*Goal of the exercise:*
Exactly as written, set down every entry once more.

*Available data:*
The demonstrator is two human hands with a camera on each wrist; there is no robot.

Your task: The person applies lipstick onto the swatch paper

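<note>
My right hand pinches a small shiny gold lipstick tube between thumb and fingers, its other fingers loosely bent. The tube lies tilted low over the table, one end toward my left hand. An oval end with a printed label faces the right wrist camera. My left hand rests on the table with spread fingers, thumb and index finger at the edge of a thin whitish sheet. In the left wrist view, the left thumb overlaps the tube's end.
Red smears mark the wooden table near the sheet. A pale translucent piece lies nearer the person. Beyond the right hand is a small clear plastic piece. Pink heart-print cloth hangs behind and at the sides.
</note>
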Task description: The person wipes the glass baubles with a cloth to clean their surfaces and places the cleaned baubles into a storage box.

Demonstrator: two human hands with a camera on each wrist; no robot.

*Output for this task:*
The demonstrator is two human hands with a camera on each wrist; there is no robot.

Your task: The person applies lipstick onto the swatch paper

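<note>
My right hand pinches a small shiny gold lipstick tube between thumb and fingers, its other fingers loosely bent. The tube lies tilted low over the table, one end toward my left hand. An oval end with a printed label faces the right wrist camera. My left hand rests on the table with spread fingers, thumb and index finger at the edge of a thin whitish sheet. In the left wrist view, the left thumb overlaps the tube's end.
Red smears mark the wooden table near the sheet. A pale translucent piece lies nearer the person. Beyond the right hand is a small clear plastic piece. Pink heart-print cloth hangs behind and at the sides.
</note>
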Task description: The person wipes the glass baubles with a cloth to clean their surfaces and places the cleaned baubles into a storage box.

Demonstrator: two human hands with a camera on each wrist; no robot.

This concludes the answer.